Master gardener offers list of maintenance chores for your garden
JohnHethringtonResized
John Hethrington is a Master Gardener living in Meaford where he tends 20 different gardens.

Master gardener John Hethrington lives in Meaford where he tends to 20 different gardens. His advice for all gardeners is this: there's always work to be done. 

Here are his tips for August gardening tasks:

We have certainly had the heat this summer, and the rain as well. The corn is high and the weeds too!

Your garden should be looking great. Congratulations!

Now, what to do this month.

Top up your mulch. Keep it at least two inches deep. It works to suppress weeds, keeps the soil cool and damp and retains the rain.

Sow vegetable seeds again for a fall harvest of spinach, radishes and some varieties of leaf lettuce.

Tidy up plants and shrubs with a little judicious pruning, but early in the month.

Stake tall perennials, like delphinium and New England asters against the wind.

Cut your grass at least two-inches high to combat drying out. Water well when needed, or when it is allowed. 
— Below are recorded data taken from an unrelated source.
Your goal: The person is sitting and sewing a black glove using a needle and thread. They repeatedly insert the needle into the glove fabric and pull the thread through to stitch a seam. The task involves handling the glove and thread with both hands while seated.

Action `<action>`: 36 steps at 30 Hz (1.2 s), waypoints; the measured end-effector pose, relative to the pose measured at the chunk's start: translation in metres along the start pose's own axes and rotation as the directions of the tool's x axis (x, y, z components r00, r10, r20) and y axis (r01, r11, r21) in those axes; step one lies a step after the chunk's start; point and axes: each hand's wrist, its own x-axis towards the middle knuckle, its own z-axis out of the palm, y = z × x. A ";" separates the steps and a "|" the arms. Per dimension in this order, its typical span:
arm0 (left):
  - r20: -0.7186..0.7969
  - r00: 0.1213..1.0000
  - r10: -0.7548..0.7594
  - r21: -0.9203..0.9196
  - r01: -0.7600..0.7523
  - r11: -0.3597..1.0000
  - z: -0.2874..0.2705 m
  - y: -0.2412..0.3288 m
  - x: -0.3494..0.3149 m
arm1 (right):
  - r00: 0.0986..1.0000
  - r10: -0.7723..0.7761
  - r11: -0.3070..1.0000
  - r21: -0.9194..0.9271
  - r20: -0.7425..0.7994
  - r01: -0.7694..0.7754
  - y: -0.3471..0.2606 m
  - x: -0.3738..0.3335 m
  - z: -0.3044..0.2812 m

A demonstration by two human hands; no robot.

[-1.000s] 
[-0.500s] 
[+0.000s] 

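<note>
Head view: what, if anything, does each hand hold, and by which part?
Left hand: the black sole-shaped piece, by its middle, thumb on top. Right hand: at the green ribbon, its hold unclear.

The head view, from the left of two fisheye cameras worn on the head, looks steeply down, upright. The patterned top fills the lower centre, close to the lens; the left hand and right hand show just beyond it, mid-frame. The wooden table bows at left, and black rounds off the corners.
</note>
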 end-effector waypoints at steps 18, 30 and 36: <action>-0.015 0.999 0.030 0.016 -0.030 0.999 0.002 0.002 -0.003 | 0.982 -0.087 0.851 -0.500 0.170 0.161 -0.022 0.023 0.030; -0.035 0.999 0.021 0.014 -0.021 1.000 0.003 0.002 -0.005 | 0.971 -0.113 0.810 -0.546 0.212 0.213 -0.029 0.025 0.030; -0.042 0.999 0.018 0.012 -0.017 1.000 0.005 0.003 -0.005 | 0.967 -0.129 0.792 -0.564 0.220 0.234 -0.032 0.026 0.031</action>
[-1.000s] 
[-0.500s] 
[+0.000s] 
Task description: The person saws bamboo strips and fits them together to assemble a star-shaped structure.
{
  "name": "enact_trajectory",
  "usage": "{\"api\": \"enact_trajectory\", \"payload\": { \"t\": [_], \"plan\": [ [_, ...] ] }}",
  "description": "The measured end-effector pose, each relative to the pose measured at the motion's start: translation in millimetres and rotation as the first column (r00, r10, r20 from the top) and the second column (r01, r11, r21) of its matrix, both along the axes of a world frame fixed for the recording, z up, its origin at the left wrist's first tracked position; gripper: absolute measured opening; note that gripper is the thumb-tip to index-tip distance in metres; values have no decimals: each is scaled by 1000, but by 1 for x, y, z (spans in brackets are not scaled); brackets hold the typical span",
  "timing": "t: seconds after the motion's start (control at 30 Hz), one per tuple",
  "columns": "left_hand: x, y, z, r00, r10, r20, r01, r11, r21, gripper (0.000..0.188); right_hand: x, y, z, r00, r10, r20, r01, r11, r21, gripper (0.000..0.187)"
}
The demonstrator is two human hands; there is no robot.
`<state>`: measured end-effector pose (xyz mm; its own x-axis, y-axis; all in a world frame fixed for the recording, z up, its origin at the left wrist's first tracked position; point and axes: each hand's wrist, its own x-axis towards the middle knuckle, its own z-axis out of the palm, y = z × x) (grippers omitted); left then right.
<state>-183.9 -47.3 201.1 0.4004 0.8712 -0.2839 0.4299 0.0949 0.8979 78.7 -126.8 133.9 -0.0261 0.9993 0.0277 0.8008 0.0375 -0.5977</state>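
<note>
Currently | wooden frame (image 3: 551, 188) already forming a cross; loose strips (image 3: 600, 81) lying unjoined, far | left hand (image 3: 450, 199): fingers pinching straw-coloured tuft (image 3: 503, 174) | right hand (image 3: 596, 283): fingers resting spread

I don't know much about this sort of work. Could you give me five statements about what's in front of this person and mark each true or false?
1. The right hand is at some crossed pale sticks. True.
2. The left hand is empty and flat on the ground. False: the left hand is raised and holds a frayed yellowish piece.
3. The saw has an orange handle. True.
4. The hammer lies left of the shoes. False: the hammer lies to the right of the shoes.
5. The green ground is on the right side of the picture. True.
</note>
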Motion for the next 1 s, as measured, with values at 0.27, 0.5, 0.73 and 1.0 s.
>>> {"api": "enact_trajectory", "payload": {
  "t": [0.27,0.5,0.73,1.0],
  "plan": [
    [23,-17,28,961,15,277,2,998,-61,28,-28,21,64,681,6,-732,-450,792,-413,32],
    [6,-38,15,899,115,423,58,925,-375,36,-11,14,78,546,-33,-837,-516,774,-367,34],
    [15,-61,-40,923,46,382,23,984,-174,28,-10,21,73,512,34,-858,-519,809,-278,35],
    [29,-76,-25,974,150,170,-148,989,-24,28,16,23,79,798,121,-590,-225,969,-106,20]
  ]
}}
Check out bulb catalogues and order spring flowering bulbs before they’re gone 

Finally pull or cut off the browned leaves of spring flowering bulbs. Trim back the iris leaves. My picky mother would take her best kitchen scissors and cut up one side of each leaf fan and then down the other side to make a neat arrow. 

Fill in any gaps in your flower garden with fall-flowering perennial plants, like mums and asters.

Start drying flowers and herbs. Pick your lavender now for drying for sachets.

Start to dig up and divide daylilies as they stop blooming.

Collect seeds that have matured but not yet fallen from the seed head, plants like poppies. Once they have completely dried, store the seeds in air tight containers in a cool location or sprinkle them around your garden for colour next summer.

Take a hard look at your garden and take pictures too, so you can decide where there are empty spaces for new plants this fall. Identify any plants that have not performed well, (or you can’t stand) and plan to replace them with a fall planting program of shrubs and perennials. 

Early Fall is a great time to sow grass seed and plant perennials, trees and shrubs. They will get a big jump vs planting next Spring!

Look for the annual Grey County Master Gardener’s fall plant sale, Saturday Sept. 14 from 9 a.m. until noon. It’s in Meaford again at the Meaford Rotary Harbor Pavilion. Choose from unique perennials and lots of native and pollinator plants at reasonable prices.